Problem statement = Which of the lines in the data mention the string "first"? List them all.

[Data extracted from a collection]
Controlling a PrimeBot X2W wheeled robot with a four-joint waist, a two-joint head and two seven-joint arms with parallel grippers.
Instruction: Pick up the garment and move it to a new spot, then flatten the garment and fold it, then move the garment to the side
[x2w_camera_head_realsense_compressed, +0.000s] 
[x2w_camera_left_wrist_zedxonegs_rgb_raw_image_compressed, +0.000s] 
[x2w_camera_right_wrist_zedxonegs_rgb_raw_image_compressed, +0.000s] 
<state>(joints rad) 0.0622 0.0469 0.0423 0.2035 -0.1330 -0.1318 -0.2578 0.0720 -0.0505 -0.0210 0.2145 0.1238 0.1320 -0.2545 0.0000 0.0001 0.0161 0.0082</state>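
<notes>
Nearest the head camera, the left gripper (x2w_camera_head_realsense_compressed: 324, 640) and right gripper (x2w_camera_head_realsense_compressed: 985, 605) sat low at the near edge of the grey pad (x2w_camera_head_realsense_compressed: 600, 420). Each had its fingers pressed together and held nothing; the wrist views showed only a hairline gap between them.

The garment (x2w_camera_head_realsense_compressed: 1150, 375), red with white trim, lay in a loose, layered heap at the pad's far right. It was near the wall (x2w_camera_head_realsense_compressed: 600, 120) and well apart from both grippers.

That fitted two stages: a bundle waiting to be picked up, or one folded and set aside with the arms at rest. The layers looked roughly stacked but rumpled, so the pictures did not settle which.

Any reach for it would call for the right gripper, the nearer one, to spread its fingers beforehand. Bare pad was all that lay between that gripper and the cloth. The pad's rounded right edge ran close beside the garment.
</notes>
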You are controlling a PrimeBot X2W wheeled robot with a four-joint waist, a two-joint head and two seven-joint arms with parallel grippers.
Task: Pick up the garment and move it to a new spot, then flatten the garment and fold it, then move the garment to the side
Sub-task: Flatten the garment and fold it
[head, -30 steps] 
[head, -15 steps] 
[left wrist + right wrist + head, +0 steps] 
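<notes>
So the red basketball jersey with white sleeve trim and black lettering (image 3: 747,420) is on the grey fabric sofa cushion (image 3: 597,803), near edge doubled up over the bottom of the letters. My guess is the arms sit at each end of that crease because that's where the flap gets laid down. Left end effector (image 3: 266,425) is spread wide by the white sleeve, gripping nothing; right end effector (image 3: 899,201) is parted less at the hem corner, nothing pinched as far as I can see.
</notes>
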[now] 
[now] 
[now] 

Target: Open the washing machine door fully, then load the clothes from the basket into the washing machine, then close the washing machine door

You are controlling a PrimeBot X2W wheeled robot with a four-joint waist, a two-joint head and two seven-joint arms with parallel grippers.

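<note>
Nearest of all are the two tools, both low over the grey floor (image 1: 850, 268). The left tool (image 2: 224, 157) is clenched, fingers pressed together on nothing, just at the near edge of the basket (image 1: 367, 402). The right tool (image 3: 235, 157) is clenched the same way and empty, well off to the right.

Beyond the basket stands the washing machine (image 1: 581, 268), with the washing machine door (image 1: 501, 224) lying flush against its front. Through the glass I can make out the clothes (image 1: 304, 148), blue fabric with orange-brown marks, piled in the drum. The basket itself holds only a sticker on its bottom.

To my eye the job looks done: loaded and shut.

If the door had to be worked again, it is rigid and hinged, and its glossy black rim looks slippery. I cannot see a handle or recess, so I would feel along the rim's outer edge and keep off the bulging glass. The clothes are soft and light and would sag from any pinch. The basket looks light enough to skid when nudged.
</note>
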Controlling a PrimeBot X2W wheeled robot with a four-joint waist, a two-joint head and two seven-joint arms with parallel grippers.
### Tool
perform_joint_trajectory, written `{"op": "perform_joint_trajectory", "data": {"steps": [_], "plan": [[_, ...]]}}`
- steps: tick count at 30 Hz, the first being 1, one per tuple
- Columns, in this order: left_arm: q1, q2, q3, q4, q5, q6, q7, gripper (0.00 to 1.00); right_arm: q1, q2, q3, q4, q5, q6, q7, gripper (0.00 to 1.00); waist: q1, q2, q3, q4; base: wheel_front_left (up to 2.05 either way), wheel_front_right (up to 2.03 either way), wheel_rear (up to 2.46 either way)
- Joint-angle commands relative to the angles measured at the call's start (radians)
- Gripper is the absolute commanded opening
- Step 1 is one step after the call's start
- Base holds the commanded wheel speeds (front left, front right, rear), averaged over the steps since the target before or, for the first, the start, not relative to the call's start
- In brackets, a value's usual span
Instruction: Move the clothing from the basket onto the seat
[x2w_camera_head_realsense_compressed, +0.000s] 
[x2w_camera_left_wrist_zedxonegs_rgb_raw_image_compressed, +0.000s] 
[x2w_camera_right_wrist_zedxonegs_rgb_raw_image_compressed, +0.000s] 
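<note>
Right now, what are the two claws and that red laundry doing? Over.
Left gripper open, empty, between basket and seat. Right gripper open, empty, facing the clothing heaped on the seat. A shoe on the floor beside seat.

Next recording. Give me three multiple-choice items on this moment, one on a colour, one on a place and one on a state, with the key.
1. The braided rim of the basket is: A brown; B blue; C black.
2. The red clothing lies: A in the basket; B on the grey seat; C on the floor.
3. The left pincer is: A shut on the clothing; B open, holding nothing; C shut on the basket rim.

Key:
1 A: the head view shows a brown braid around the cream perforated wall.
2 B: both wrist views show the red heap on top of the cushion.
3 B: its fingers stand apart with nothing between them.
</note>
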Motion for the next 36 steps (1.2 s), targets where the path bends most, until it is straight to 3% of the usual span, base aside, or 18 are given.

Output for this exercise =
- steps: tick count at 30 Hz, the first being 1, one per tuple
- Base holds the commanded wheel speeds (front left, front right, rear), averaged over the steps since the target before or, for the first, the start, not relative to the call's start

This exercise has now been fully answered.